The Law Hospital was equipped for ER services. It was stocked with sterilizers and an oxygen tank kept ready for use at all times. Apparently there were no lack of stories to be told about emergency care there. The May 31, 1939, Observer story described Law as a physician “who is full of tune-up time anecdotes about cases he has treated where immediate treatment was imperative.”
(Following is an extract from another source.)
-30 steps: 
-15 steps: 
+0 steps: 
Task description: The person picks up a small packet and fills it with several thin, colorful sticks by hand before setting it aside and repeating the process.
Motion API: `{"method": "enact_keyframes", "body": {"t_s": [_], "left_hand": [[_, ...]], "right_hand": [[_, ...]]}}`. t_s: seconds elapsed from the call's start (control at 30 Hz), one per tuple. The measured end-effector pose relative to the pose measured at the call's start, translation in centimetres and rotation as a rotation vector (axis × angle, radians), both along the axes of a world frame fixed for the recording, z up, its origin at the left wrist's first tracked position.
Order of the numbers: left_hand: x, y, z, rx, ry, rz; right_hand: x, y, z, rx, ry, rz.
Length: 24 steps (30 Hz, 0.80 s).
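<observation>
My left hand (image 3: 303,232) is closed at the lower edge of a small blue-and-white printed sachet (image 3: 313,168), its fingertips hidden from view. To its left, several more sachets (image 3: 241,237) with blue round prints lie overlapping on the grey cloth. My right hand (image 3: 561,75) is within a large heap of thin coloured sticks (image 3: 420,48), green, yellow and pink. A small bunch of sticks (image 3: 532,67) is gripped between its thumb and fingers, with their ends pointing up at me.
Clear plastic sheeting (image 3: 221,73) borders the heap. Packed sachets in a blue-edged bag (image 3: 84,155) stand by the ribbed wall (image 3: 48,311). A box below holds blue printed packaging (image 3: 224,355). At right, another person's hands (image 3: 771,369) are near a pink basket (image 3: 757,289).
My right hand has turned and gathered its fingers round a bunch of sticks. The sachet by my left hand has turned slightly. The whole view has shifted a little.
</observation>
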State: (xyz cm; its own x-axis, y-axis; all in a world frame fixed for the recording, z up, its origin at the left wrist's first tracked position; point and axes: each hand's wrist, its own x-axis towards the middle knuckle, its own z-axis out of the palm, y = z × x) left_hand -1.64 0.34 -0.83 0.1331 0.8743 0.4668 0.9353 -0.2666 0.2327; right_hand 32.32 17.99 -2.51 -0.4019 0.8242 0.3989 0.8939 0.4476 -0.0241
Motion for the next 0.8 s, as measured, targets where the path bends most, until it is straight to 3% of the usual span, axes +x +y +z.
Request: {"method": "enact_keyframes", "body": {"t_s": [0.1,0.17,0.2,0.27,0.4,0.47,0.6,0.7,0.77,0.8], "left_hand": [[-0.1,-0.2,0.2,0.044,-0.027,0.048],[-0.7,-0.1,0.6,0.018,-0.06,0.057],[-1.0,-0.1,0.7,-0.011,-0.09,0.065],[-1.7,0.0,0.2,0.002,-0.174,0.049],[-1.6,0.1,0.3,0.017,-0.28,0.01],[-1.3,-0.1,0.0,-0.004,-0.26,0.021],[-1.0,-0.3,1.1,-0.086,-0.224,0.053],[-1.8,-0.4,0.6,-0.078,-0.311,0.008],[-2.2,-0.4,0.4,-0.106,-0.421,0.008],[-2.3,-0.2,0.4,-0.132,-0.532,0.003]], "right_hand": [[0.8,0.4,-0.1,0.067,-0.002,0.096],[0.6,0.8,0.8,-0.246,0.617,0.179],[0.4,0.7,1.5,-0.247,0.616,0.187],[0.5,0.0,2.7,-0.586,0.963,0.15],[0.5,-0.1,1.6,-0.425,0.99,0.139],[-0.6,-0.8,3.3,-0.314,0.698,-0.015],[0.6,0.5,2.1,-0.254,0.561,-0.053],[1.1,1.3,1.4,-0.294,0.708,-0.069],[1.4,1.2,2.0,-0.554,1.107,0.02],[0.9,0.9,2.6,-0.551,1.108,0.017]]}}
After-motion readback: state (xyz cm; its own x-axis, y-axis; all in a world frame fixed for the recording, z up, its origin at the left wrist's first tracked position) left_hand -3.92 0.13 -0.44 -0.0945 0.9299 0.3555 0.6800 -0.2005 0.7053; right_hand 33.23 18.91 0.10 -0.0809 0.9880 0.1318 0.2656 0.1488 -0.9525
The golden years of health care provided at the Law Hospital during the later 1930s came to a premature close when Florence Law contracted a serious bacterial infection called tularemia, also called rabbit fever or deer fly fever. The disease mainly affects mammals, especially rodents, rabbits and hares, although it can also infect birds, sheep and domestic animals such as dogs, cats and hamsters. As part of her treatment, her husband moved her to Amity for a quiet recovery in September 1939. He sold his practice and hospital in 1939 to Dr. Ivan Bennett, who had been practicing in Elgin for a year.
“After that, I remember the building being used more like a doctor’s office and not a hospital anymore,” Beickel said. “Dr. Bennett didn’t perform surgeries like Dr. Law did.”